TASK MATERIAL Block Start

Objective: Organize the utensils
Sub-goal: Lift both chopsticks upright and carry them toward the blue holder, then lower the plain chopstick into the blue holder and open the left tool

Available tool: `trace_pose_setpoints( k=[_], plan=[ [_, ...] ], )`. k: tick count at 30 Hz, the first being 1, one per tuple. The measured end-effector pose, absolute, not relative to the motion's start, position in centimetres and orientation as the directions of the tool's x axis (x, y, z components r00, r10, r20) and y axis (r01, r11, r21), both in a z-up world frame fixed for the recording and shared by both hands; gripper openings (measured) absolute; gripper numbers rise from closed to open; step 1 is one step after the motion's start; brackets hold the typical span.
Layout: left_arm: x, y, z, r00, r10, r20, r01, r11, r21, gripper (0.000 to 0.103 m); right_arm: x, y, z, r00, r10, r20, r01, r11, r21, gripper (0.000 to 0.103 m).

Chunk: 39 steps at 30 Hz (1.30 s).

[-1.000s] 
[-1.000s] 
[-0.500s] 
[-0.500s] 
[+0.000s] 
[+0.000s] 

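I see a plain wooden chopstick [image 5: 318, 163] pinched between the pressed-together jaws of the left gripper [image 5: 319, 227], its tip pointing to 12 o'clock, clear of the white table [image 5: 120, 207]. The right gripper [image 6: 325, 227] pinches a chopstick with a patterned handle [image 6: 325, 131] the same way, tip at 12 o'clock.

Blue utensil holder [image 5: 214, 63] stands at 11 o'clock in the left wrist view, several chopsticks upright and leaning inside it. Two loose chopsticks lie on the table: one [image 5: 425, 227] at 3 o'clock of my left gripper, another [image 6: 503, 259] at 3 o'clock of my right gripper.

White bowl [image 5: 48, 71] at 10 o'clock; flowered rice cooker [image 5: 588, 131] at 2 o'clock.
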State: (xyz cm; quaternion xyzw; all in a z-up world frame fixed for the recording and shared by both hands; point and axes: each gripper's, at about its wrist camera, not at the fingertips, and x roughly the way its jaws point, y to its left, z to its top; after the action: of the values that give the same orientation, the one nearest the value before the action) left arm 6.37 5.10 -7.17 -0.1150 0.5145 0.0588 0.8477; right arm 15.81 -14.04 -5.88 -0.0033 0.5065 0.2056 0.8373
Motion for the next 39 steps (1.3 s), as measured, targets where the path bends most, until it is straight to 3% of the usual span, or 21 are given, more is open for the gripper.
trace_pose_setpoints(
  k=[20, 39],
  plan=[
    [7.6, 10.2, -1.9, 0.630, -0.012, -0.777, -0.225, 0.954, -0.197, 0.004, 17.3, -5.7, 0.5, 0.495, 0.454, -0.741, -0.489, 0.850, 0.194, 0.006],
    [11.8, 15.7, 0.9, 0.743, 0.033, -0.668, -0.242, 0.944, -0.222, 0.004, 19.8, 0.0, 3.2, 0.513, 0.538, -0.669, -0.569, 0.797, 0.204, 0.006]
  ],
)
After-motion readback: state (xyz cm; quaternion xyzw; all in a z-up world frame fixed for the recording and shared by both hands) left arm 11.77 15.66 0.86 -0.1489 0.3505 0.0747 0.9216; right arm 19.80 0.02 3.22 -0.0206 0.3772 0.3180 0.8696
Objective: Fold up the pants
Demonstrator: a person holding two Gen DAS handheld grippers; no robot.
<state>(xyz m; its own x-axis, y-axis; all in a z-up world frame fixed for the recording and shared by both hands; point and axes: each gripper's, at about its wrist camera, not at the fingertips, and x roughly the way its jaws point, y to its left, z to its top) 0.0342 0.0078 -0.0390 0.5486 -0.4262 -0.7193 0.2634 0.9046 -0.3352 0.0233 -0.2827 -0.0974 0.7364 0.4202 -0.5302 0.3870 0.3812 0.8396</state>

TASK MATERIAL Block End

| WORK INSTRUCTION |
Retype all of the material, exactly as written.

| TASK RESPONSE |
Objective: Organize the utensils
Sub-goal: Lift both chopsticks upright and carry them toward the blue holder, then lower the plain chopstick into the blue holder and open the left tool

Available tool: `trace_pose_setpoints( k=[_], plan=[ [_, ...] ], )`. k: tick count at 30 Hz, the first being 1, one per tuple. The measured end-effector pose, absolute, not relative to the motion's start, position in centimetres and orientation as the directions of the tool's x axis (x, y, z components r00, r10, r20) and y axis (r01, r11, r21), both in a z-up world frame fixed for the recording and shared by both hands; gripper openings (measured) absolute; gripper numbers rise from closed to open; step 1 is one step after the motion's start; brackets hold the typical span.
Layout: left_arm: x, y, z, r00, r10, r20, r01, r11, r21, gripper (0.000 to 0.103 m); right_arm: x, y, z, r00, r10, r20, r01, r11, r21, gripper (0.000 to 0.103 m).

Chunk: 39 steps at 30 Hz (1.30 s).

[-1.000s] 
[-1.000s] 
[-0.500s] 
[-0.500s] 
[+0.000s] 
[+0.000s] 

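I see a plain wooden chopstick [image 5: 318, 163] pinched between the pressed-together jaws of the left gripper [image 5: 319, 227], its tip pointing to 12 o'clock, clear of the white table [image 5: 120, 207]. The right gripper [image 6: 325, 227] pinches a chopstick with a patterned handle [image 6: 325, 131] the same way, tip at 12 o'clock.

Blue utensil holder [image 5: 214, 63] stands at 11 o'clock in the left wrist view, several chopsticks upright and leaning inside it. Two loose chopsticks lie on the table: one [image 5: 425, 227] at 3 o'clock of my left gripper, another [image 6: 503, 259] at 3 o'clock of my right gripper.

White bowl [image 5: 48, 71] at 10 o'clock; flowered rice cooker [image 5: 588, 131] at 2 o'clock.
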State: (xyz cm; quaternion xyzw; all in a z-up world frame fixed for the recording and shared by both hands; point and axes: each gripper's, at about its wrist camera, not at the fingertips, and x roughly the way its jaws point, y to its left, z to its top; after the action: of the values that give the same orientation, the one nearest the value before the action) left arm 6.37 5.10 -7.17 -0.1150 0.5145 0.0588 0.8477; right arm 15.81 -14.04 -5.88 -0.0033 0.5065 0.2056 0.8373
Motion for the next 39 steps (1.3 s), as measured, targets where the path bends most, until it is straight to 3% of the usual span, or 21 are given, more is open for the gripper.
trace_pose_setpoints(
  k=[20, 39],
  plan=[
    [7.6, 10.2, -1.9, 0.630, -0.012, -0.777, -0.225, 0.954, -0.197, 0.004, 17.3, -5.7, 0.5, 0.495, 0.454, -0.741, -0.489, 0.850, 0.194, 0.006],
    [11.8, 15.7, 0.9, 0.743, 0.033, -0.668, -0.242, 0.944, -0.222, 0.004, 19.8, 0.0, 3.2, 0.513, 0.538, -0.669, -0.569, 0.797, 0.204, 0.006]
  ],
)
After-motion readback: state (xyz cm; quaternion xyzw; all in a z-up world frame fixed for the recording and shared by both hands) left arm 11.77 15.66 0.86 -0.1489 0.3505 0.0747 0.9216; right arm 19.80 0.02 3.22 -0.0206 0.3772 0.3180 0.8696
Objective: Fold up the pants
Demonstrator: a person holding two Gen DAS handheld grippers; no robot.
<state>(xyz m; its own x-axis, y-axis; all in a z-up world frame fixed for the recording and shared by both hands; point and axes: each gripper's, at about its wrist camera, not at the fingertips, and x roughly the way its jaws point, y to its left, z to its top) 0.0342 0.0078 -0.0390 0.5486 -0.4262 -0.7193 0.2634 0.9046 -0.3352 0.0233 -0.2827 -0.0974 0.7364 0.4202 -0.5302 0.3870 0.3812 0.8396</state>

Nothing else belongs in this output.